The spoken-word industry is making noise in Spanish-language markets around the globe.

Over the last five years, leading audio platforms have invested 50 million euros to develop the Spanish audio category, helping to create new audiences for authors and incremental revenue for publishers.

Industry analyst Javier Celaya, founder of dosdoce.com, has recently published the findings of a survey of Spanish audio from 2017 to 2022. This year, 2023, Celaya suggests, will see the battle for listeners intensify. There will be new voices, new business models, and new players.

The report covers developments in Spain, Latin America, and the US Hispanic market. That diversity of Spanish-language communities is reflected in the global Spanish-language audiobooks catalog.

“Although we all speak the same language, we have different accents, and we have different cultural backgrounds,” he tells CCC’s Chris Kenneally.

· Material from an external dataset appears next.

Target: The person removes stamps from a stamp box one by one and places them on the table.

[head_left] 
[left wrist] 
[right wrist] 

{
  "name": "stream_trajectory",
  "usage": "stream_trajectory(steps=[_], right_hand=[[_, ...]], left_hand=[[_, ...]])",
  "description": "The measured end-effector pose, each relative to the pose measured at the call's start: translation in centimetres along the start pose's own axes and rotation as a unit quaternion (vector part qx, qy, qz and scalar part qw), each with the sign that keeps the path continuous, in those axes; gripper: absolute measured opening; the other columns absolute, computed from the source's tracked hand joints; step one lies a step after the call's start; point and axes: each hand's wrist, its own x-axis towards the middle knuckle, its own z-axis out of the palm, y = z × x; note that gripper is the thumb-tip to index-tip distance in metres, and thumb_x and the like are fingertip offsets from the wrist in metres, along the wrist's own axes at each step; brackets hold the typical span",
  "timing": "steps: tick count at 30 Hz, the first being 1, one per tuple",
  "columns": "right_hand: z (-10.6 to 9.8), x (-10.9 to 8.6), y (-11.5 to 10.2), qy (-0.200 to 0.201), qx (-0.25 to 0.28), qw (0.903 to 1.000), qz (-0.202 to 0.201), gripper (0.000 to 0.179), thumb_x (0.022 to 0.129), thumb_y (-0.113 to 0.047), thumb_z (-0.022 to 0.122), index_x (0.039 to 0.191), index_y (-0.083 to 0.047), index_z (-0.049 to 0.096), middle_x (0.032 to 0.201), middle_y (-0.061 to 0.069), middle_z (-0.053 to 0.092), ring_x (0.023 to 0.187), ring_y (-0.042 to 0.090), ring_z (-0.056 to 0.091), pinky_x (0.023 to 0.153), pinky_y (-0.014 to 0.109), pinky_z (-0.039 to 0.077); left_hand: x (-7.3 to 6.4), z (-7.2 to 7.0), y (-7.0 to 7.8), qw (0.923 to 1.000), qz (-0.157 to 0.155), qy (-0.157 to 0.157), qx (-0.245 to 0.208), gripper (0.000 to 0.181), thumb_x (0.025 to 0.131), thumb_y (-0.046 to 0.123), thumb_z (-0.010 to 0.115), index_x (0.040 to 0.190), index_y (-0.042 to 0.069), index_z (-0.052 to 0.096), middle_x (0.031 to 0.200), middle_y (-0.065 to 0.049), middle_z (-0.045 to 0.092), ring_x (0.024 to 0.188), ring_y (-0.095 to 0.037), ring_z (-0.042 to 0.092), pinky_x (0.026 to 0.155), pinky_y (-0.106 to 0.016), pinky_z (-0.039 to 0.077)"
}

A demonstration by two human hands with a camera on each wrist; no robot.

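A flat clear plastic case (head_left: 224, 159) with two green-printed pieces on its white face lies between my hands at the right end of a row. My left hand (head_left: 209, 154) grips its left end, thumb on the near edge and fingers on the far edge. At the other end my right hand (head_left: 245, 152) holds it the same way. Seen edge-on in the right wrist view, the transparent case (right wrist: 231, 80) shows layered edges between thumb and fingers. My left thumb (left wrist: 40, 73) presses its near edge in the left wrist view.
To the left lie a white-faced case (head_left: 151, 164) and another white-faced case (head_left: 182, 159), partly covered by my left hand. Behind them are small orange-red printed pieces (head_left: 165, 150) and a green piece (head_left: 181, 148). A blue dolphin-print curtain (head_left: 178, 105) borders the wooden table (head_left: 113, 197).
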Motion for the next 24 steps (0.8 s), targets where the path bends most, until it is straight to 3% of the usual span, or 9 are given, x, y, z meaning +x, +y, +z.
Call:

“For example, in the US, the Hispanic community is basically made of a Mexican background and then Dominican Republic or Cuban, like in Miami. Spanish from Spain audio content is narrated with this hard accent that I have, whereas the Latin American content is narrated with a Latin American accent, which is much more beautiful, much more musical,” Celaya says.

“There is also publishers and platforms which are narrating in what we call Spanish neutral, which is Spanish like from Televisa and Univision that is not Mexican, it’s not Colombian, it’s not Spanish from Spain, but everyone understands that accent.”